>>>>>

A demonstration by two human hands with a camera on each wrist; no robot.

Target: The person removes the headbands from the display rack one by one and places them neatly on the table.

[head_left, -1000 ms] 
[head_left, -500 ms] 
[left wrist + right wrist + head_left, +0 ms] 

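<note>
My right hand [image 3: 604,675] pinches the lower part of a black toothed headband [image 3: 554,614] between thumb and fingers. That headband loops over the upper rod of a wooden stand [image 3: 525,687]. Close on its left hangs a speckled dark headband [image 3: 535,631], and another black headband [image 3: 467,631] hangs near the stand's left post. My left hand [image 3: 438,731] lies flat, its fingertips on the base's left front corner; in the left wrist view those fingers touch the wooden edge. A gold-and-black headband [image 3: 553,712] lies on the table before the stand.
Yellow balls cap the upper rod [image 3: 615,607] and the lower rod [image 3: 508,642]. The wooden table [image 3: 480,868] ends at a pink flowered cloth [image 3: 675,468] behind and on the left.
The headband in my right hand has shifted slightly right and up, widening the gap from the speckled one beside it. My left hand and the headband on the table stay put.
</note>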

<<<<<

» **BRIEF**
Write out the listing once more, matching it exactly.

» **RESULT BELOW**
A demonstration by two human hands with a camera on each wrist; no robot.

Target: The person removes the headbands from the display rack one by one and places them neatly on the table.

[head_left, -1000 ms] 
[head_left, -500 ms] 
[left wrist + right wrist + head_left, +0 ms] 

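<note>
My right hand [image 3: 604,675] pinches the lower part of a black toothed headband [image 3: 554,614] between thumb and fingers. That headband loops over the upper rod of a wooden stand [image 3: 525,687]. Close on its left hangs a speckled dark headband [image 3: 535,631], and another black headband [image 3: 467,631] hangs near the stand's left post. My left hand [image 3: 438,731] lies flat, its fingertips on the base's left front corner; in the left wrist view those fingers touch the wooden edge. A gold-and-black headband [image 3: 553,712] lies on the table before the stand.
Yellow balls cap the upper rod [image 3: 615,607] and the lower rod [image 3: 508,642]. The wooden table [image 3: 480,868] ends at a pink flowered cloth [image 3: 675,468] behind and on the left.
The headband in my right hand has shifted slightly right and up, widening the gap from the speckled one beside it. My left hand and the headband on the table stay put.
</note>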

Exercise complete, with nothing further to add.